Érase una vez una señora que habitaba en una acogedora casita, donde su única compañía era su fiel hermano Rabí. Rabí era un gato de ojos vivaces, amante del sol y de largas siestas.
Un día, inesperadamente, un diminuto ratoncito hizo su entrada en la casita. Al divisar al roedor, Rabí no pudo contener su instinto cazador y se lanzó tras él. Sin embargo, antes de que pudiera atraparlo, el ratón detuvo su carrera y dirigió unas palabras al gato.
—Por favor, no me devores — suplicó el ratoncito con un temblor en su voz.
Rabí, sorprendido por la súplica, detuvo su carrera y se sentó frente al ratón con una expresión curiosa en su rostro.
—Tranquilo, pequeño amigo.

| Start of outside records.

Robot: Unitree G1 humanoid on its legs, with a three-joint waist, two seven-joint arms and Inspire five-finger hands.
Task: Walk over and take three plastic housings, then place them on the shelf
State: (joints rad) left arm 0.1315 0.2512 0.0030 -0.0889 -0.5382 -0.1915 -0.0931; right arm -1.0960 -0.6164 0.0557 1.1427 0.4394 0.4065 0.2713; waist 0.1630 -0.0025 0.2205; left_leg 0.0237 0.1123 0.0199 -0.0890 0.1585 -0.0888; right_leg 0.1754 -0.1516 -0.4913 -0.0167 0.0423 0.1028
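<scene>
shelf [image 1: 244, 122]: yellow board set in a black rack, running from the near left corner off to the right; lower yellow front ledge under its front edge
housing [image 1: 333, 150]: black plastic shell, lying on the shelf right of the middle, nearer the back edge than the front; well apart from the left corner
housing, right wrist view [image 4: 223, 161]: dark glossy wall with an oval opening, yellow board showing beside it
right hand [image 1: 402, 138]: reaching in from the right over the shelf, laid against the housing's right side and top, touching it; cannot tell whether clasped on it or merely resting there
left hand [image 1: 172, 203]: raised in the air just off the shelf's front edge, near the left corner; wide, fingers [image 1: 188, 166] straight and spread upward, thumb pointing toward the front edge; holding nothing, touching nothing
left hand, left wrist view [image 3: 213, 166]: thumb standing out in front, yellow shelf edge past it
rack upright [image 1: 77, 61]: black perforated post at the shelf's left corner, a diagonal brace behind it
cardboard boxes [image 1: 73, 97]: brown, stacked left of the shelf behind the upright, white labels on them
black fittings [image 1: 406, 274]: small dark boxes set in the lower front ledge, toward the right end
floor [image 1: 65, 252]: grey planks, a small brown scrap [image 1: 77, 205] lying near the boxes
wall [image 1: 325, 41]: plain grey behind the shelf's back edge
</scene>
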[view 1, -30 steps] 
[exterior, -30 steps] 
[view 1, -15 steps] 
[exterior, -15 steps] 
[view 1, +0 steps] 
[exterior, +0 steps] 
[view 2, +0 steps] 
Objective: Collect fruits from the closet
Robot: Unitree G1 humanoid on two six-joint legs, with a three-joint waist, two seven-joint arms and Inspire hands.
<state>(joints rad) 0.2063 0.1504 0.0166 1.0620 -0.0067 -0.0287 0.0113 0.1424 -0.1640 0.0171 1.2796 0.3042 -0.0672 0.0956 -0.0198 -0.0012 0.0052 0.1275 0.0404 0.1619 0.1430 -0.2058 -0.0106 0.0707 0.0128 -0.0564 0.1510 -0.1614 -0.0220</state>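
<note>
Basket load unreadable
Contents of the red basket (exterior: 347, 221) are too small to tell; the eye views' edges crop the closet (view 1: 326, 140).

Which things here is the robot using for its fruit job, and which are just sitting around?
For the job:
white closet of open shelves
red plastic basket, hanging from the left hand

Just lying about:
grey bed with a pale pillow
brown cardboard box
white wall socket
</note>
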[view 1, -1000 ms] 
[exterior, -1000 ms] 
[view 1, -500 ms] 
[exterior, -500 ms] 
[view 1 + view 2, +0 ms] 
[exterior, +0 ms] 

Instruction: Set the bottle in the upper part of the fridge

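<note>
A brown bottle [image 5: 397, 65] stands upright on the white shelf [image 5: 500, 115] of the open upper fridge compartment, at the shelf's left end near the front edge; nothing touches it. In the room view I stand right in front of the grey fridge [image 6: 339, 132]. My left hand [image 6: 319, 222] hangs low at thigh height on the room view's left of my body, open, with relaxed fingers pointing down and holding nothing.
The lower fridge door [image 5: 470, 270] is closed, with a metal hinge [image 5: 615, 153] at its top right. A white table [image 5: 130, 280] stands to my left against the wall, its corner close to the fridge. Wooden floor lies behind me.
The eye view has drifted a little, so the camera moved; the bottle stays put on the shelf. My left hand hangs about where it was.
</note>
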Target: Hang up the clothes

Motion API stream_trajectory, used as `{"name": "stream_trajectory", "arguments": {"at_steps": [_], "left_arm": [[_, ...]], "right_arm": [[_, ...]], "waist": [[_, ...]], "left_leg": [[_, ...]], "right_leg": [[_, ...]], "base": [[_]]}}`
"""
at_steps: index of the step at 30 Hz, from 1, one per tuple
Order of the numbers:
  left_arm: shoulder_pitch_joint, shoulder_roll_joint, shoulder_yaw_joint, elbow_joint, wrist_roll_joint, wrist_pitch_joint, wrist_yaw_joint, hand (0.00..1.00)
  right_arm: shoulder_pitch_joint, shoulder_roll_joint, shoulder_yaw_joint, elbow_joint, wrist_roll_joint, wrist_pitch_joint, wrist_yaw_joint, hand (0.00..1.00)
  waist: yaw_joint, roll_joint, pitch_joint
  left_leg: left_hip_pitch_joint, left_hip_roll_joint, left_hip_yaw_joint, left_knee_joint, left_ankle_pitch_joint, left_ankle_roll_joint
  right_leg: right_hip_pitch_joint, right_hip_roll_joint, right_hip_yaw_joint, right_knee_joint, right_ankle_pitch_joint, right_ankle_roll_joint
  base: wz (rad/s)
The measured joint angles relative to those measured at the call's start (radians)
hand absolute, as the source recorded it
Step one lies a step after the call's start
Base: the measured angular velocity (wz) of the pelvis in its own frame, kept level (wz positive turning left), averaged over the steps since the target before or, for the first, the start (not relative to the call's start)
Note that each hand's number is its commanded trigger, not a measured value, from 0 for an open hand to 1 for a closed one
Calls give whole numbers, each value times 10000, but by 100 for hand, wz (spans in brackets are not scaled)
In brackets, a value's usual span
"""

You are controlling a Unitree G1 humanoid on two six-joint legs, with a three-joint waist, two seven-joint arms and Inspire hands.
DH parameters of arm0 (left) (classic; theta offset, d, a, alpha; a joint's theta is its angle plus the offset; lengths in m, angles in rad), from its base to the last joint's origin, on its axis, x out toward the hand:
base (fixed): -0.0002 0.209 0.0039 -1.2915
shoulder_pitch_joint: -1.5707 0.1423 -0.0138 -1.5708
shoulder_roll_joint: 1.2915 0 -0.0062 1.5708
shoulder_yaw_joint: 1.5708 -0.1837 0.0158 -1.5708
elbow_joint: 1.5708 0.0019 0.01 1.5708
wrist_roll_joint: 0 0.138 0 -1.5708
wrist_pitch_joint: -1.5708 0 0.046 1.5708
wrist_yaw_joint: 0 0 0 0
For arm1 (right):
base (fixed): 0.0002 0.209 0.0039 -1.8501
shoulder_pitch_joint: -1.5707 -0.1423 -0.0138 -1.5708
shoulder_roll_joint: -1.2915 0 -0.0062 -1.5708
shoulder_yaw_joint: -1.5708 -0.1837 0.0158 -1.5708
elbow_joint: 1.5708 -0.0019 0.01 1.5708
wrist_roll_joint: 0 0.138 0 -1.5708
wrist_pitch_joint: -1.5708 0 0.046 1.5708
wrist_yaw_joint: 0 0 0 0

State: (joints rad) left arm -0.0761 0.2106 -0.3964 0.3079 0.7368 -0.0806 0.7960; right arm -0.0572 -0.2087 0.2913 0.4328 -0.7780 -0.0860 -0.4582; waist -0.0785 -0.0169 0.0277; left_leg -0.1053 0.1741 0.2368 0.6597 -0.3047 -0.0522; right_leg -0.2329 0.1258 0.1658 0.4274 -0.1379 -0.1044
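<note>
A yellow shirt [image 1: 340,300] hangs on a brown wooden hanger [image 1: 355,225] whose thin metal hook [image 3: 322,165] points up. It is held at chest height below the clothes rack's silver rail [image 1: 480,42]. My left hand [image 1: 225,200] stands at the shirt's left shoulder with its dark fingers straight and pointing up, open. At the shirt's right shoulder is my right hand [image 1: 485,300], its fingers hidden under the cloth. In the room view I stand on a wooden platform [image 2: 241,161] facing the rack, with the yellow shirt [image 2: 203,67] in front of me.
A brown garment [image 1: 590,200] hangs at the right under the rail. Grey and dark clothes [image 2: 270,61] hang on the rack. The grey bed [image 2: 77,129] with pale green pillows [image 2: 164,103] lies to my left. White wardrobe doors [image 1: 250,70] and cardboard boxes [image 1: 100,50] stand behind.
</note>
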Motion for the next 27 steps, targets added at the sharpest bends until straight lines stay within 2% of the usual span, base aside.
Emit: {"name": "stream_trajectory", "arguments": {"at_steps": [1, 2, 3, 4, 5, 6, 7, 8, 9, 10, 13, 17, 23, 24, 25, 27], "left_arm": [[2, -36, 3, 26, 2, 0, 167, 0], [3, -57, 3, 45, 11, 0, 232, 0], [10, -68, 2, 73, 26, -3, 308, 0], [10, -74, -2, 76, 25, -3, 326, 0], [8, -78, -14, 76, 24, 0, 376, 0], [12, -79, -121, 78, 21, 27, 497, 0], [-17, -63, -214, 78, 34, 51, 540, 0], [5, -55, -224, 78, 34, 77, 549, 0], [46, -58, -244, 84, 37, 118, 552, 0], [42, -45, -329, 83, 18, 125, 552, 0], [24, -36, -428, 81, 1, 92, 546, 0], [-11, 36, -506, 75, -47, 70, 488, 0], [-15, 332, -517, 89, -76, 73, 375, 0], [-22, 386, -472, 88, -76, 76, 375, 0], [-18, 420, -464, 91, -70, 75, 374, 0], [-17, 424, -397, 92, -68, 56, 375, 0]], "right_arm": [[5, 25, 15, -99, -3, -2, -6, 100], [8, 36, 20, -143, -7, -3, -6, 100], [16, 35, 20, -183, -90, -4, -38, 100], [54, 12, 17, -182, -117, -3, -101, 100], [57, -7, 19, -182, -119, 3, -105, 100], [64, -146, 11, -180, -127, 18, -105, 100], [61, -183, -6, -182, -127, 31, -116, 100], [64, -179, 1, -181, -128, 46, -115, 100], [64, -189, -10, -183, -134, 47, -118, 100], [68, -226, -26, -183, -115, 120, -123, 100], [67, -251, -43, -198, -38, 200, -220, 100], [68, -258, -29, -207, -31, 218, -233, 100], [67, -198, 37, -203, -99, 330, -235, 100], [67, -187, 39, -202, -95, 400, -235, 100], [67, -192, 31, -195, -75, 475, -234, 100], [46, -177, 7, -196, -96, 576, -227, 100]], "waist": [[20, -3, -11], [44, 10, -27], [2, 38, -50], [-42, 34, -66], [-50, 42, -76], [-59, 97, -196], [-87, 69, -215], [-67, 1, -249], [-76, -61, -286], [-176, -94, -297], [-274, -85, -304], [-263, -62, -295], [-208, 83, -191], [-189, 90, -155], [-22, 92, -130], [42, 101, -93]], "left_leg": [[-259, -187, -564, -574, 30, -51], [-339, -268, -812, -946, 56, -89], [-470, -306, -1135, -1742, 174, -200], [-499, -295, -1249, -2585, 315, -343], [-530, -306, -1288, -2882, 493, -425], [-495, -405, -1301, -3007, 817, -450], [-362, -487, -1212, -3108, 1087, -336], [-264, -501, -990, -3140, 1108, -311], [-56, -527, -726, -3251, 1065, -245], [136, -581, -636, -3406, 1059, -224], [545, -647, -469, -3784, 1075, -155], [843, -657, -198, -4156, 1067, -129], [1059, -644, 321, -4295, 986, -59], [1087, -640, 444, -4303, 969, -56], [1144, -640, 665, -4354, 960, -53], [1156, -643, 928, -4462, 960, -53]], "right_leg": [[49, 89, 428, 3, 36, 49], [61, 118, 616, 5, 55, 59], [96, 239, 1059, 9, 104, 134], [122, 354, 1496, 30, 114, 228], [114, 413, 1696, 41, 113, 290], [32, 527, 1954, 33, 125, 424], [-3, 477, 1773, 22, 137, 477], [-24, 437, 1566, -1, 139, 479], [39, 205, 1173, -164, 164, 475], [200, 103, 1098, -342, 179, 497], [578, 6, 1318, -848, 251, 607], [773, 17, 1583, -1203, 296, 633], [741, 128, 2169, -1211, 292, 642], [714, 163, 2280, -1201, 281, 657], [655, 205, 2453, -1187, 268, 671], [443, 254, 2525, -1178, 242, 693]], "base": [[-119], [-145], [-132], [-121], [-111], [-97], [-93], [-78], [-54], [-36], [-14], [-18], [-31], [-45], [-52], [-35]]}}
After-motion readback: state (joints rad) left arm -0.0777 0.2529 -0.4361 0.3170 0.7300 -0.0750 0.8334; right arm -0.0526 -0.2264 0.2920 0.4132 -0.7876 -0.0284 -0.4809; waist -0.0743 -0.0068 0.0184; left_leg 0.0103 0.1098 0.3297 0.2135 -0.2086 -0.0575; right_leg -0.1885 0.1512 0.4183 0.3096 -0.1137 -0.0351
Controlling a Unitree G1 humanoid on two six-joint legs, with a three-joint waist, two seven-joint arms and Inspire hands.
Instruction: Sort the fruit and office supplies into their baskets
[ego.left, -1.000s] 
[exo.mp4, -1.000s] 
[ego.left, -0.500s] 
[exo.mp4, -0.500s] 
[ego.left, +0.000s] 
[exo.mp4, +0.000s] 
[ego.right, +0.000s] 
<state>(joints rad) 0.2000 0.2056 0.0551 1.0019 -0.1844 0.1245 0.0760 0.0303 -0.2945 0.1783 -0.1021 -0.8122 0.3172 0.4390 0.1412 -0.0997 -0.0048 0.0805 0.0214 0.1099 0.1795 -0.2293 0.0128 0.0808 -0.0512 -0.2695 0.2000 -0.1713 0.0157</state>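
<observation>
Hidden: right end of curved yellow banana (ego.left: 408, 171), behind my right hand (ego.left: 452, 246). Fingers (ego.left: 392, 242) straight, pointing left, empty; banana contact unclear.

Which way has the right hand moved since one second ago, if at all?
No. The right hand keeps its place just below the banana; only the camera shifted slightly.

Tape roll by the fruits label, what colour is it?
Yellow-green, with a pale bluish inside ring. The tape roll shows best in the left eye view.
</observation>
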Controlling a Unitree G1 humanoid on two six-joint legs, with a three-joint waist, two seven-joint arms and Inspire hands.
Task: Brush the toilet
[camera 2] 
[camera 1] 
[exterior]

Yo soy Rabí, un gato de buen corazón —respondió con suavidad—. Pero dime, ¿qué es lo que te trae a mi hogar? ¿Qué te gusta comer?
El ratoncito, aliviado por la respuesta del gato, confesó con timidez: Me alimento de queso, querido Rabí.
El gato dejó
escapar una suave risa y, con una chispa traviesa en sus ojos, propuso: —Entonces, ¿por qué no jugamos juntos a las escondidas? Prometo no hacerte daño, y mientras tanto, buscaré un poco de queso para ti.
Y así, entre risas y juegos, comenzó una amistad entre un gato y un ratón, donde la comprensión y el respeto mutuo fueron la base de su convivencia en aquel hogar. Y desde entonces, Rabí y su nuevo amigo ratón compartieron no solo el queso, sino también la alegría de la amistad.